—Et puis vous ne connaissez pas le pays, objectais le curé. Nous nous sommes déjà égarés; n'allez pas nous faire souper de la rosée du soir et coucher à la belle étoile, au moins!
—Laissez donc faire le marquis, dit Léonce, et si vous parlez d'étoile, fiez-vous à la sienne! Sais-tu conduire? demanda-t-il à Teverino.
—Peut-être! répondit celui-ci, quoique je n'aie jamais essayé.
—Grand merci! s'écria le bourru. Vous allez nous verser, nous rompre les os! Il n'y a pas à plaisanter avec les précipices et les chemins étroits. Monsieur!
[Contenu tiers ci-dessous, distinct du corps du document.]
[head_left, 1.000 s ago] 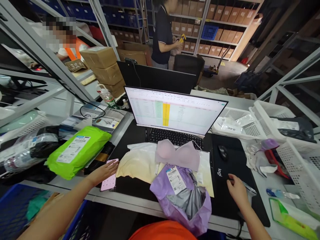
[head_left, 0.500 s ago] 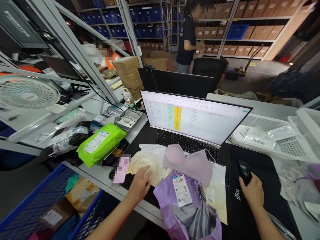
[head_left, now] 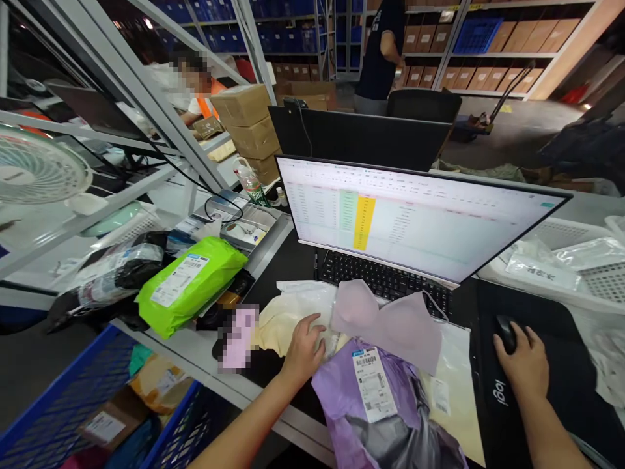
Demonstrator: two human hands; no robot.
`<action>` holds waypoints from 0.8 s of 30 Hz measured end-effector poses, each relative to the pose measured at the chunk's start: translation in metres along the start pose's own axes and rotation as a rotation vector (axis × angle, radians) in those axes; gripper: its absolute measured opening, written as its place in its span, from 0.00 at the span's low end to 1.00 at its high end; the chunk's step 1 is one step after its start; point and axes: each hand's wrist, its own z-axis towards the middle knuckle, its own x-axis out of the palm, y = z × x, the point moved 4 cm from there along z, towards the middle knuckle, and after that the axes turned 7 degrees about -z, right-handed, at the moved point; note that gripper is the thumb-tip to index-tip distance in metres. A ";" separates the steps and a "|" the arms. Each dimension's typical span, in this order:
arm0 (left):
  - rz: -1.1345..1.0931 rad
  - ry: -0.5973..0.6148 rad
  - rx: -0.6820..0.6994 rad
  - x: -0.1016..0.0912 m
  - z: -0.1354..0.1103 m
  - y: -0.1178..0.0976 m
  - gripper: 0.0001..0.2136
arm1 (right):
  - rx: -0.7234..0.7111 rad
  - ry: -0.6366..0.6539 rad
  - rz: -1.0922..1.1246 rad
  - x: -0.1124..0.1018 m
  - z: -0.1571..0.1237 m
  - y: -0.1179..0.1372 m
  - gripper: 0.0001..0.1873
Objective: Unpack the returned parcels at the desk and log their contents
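My left hand (head_left: 305, 348) rests with spread fingers over the lower edge of a cream garment (head_left: 280, 319) in clear plastic; it grips nothing. Just right of it lies a pale pink bra (head_left: 385, 322), on top of the packaging. Below the bra is a crumpled purple mailer bag (head_left: 339, 397) with a white shipping label (head_left: 375, 384), its grey inside showing. A pale yellow plastic-wrapped item (head_left: 461, 404) sticks out from under these. My right hand (head_left: 525, 365) is curled over a black computer mouse (head_left: 506, 332) on a black desk mat.
Behind the garments stand a black keyboard (head_left: 390, 277) and a monitor (head_left: 415, 221) showing a spreadsheet. On the left are a pink phone (head_left: 239, 339), a green parcel (head_left: 193, 283) and a blue crate (head_left: 73, 397) of packages. White baskets (head_left: 608, 277) stand right. Two people are beyond.
The view has shifted closer to the monitor. My left hand has moved right, away from the phone, and its fingers are more spread. My right hand stays at the mouse.
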 end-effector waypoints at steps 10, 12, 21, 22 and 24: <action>-0.111 -0.011 -0.004 0.014 0.049 0.019 0.09 | -0.064 -0.101 -0.059 0.001 -0.004 0.004 0.31; -0.117 0.016 0.017 0.026 0.071 0.019 0.09 | -0.032 -0.118 -0.075 -0.002 -0.004 0.005 0.30; -0.028 0.059 -0.031 0.089 0.132 0.036 0.15 | -0.005 -0.093 -0.105 -0.001 -0.005 0.002 0.29; -0.024 0.053 -0.030 0.091 0.134 0.037 0.16 | -0.011 -0.086 -0.111 -0.001 -0.005 0.002 0.29; -0.024 0.051 -0.036 0.093 0.135 0.039 0.17 | -0.029 -0.072 -0.118 -0.002 -0.006 0.004 0.29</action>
Monsieur! laissez les rênes à ce jeune garçon, qui s'en sert fort bien.
—Ne fais pas de folies, dit tout bas Léonce à Teverino; si tu n'as pas été cocher, ne t'en mêle pas.
—Tout s'improvise, répondit le marquis, et je me sens si inspiré que je conduirais les chevaux du Soleil.
Là-dessus il fouetta les chevaux de Léonce qui partirent au grand galop.
—Pas par ici, pas par ici! cria le curé, jurant malgré lui. Où diable allez-vous? Sainte-Apollinaire est sur la gauche.
—Vous vous trompez, l'abbé, répondit le phaéton; je connais mieux les montagnes que vous.
Et se penchant vers Léonce, assis immédiatement derrière lui:—Où faut-il aller? lui demanda-t-il à l'oreille.